結城秀康の母・お万の方生誕地の石碑が建つ知立市の総持寺

 愛知県知立市の総持(そうじ)寺は、嘉祥三年(850)創建といわれる古い寺院で、境内には徳川家康の次男・結城秀康を産んだ母・於萬(お万)の方誕生地の石碑が建っています。

■総持寺の場所の住所■

知立市西町新川48

総持寺の場所の地図

 お万の方(長勝院:ちょうしょういん)は知立神社の神官・永見吉英の娘として天文十六年(1547)に生まれたといわれています。

 総持寺は嘉祥三年(850)創建といわれる古い寺院ですが、もともと現在地ではなく別の場所にあり、現在、総持寺が建っている場所は知立神社の社領だった様で、この周辺の屋敷でお万の方が生まれたとされています。

 総持寺境内に建つ石碑。

【徳川秀康之生母 於萬之方誕生地】と刻まれています。

 なぜか徳川秀康という名前になっていますが、家康の息子ということで、『徳川』と刻んだのでしょうか?意図はよく分かりませんが…

 さて、定説ではお万の方は最初、家康正室の築山殿の侍女として仕え、いつの間にか家康の手付きとなり、秀康を産んだとされています。

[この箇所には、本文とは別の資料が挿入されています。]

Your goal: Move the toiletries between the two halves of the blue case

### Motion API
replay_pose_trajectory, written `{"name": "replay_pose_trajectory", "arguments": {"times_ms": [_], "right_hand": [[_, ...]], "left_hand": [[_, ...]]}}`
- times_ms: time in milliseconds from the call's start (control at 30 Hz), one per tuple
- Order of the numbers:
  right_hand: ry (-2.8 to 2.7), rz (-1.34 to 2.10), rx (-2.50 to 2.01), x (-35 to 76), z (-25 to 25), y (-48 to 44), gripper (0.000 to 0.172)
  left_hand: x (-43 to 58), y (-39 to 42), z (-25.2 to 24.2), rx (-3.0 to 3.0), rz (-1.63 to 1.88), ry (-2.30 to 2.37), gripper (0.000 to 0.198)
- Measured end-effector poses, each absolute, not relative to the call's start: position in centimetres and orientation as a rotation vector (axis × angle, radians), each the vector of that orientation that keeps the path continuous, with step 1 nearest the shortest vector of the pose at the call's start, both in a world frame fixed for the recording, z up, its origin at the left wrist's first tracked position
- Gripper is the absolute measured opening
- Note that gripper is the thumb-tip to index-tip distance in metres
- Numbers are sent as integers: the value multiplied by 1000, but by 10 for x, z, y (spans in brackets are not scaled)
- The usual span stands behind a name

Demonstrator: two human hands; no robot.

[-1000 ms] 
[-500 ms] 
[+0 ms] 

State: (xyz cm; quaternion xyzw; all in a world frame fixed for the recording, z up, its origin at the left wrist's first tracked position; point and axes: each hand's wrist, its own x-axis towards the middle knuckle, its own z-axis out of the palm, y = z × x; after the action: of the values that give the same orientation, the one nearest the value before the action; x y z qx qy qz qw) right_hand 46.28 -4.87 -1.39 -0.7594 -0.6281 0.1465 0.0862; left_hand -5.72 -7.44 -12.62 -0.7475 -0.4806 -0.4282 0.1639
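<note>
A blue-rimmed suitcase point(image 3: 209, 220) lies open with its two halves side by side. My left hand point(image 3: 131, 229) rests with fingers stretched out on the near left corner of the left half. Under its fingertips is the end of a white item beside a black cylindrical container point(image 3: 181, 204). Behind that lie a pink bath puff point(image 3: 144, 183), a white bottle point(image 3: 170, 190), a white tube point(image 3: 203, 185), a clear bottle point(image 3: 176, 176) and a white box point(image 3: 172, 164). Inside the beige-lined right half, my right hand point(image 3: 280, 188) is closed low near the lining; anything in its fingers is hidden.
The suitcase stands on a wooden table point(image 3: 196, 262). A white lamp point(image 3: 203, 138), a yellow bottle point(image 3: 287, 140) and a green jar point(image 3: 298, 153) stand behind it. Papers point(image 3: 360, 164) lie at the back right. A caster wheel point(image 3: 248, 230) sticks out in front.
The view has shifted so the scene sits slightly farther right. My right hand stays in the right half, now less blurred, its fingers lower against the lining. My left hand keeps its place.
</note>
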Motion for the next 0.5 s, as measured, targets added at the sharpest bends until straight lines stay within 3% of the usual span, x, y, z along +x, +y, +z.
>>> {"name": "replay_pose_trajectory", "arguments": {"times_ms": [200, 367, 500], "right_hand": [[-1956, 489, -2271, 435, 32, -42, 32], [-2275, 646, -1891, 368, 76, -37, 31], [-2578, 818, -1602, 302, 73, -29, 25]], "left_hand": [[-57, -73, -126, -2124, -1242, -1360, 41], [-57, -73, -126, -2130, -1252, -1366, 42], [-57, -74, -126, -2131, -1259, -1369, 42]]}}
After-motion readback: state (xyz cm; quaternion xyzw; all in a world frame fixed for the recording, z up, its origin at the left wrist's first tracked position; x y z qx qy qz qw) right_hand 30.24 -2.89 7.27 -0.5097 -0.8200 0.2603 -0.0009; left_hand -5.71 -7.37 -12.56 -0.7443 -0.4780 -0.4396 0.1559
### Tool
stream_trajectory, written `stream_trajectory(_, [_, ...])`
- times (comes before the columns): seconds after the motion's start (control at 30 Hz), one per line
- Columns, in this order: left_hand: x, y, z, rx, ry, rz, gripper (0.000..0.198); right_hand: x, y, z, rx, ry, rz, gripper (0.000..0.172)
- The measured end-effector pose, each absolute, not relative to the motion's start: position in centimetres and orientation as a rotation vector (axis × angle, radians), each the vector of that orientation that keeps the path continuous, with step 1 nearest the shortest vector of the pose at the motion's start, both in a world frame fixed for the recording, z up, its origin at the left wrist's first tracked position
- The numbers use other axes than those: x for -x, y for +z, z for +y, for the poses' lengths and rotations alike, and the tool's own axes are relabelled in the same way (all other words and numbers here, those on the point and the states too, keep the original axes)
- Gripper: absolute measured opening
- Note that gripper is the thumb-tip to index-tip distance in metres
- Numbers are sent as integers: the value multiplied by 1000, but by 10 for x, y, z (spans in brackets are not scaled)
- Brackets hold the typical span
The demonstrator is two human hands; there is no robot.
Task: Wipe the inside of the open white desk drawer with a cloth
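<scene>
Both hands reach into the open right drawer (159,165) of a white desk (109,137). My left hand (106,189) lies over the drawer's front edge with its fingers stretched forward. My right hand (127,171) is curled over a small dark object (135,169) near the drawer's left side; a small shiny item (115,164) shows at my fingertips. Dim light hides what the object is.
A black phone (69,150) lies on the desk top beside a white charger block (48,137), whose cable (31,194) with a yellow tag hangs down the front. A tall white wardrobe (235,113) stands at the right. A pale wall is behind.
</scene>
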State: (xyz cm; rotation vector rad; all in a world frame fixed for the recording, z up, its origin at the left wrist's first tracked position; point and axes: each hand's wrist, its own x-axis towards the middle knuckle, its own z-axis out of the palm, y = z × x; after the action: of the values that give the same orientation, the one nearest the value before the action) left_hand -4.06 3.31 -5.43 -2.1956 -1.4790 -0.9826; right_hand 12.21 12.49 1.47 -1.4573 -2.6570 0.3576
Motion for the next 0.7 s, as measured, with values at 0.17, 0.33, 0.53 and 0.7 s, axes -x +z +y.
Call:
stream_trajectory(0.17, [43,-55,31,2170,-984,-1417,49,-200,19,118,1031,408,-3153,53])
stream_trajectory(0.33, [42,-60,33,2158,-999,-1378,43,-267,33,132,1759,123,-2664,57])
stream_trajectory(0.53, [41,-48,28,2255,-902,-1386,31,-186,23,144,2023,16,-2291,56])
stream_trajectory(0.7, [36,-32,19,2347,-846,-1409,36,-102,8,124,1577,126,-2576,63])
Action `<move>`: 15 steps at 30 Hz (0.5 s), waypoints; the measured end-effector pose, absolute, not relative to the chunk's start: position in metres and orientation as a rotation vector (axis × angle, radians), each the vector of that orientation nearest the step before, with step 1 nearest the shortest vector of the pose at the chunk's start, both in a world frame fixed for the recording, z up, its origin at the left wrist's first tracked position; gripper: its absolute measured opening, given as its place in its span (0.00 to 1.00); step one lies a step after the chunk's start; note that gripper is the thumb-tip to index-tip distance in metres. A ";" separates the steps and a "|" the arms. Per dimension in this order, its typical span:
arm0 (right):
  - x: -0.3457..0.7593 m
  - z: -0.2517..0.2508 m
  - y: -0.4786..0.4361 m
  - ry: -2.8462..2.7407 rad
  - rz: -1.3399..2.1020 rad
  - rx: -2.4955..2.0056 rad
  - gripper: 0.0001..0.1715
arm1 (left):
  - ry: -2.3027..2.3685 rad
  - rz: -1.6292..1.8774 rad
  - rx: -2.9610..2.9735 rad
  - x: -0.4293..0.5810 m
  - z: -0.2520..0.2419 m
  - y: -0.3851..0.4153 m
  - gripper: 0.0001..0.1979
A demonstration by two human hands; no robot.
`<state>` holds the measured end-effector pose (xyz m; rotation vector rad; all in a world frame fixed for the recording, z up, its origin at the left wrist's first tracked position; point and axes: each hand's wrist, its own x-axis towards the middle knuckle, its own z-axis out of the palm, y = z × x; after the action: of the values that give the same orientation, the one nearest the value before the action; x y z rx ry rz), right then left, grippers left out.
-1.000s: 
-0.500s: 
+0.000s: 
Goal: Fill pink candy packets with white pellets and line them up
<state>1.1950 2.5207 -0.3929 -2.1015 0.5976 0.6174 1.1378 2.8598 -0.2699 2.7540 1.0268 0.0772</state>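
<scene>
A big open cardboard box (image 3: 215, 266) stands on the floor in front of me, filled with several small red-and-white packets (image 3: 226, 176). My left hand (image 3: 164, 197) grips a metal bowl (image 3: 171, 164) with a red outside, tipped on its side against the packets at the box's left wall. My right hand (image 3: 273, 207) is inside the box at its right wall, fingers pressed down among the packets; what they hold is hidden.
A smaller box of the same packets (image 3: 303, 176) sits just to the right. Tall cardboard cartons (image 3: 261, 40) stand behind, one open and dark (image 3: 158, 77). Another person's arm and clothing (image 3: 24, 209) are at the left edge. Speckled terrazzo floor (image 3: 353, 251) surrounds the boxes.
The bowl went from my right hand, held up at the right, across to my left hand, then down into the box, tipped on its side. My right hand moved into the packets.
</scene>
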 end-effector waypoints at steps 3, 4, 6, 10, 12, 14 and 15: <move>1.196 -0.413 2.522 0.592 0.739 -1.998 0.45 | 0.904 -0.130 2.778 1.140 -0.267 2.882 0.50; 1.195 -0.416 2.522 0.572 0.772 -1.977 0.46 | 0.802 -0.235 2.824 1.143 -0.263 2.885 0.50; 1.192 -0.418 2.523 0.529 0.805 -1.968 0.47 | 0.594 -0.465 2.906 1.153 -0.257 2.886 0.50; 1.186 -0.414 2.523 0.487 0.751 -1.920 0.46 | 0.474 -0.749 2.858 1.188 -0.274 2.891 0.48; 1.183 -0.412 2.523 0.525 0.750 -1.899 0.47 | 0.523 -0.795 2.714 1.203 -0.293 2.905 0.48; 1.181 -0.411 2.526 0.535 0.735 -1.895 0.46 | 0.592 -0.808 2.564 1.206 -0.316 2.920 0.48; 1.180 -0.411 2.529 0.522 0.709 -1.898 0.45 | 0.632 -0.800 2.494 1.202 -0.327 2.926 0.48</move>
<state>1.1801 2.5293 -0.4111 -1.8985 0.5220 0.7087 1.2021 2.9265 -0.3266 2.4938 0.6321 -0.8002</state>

 歴史的に見れば、ものすごい玉の輿ですが、当時家康は天下人でもなく不安要素もたくさんあったでしょう。

 関ヶ原合戦後、息子の秀康と共に越前北ノ庄に向かい、元和五年(1619)に死去。享年72。墓所は永平寺(えいへいじ:福井県吉田郡永平寺町)にあります。

 私の感想ですが、この於萬之方誕生地の石碑が建つ総持寺は、知立神社、そして知立古城址とセットで巡る事をオススメします。

 その理由ですが、これら3つの史跡は徒歩数分圏内にあり、江戸時代の旧東海道でも結ばれているので、時代は違いますが旧東海道とセットで巡る事ができるんです。

 総持寺には、この石碑以外にお万の方を偲ぶものは残されていませんが、数少ない戦国女性の史跡のひとつですね。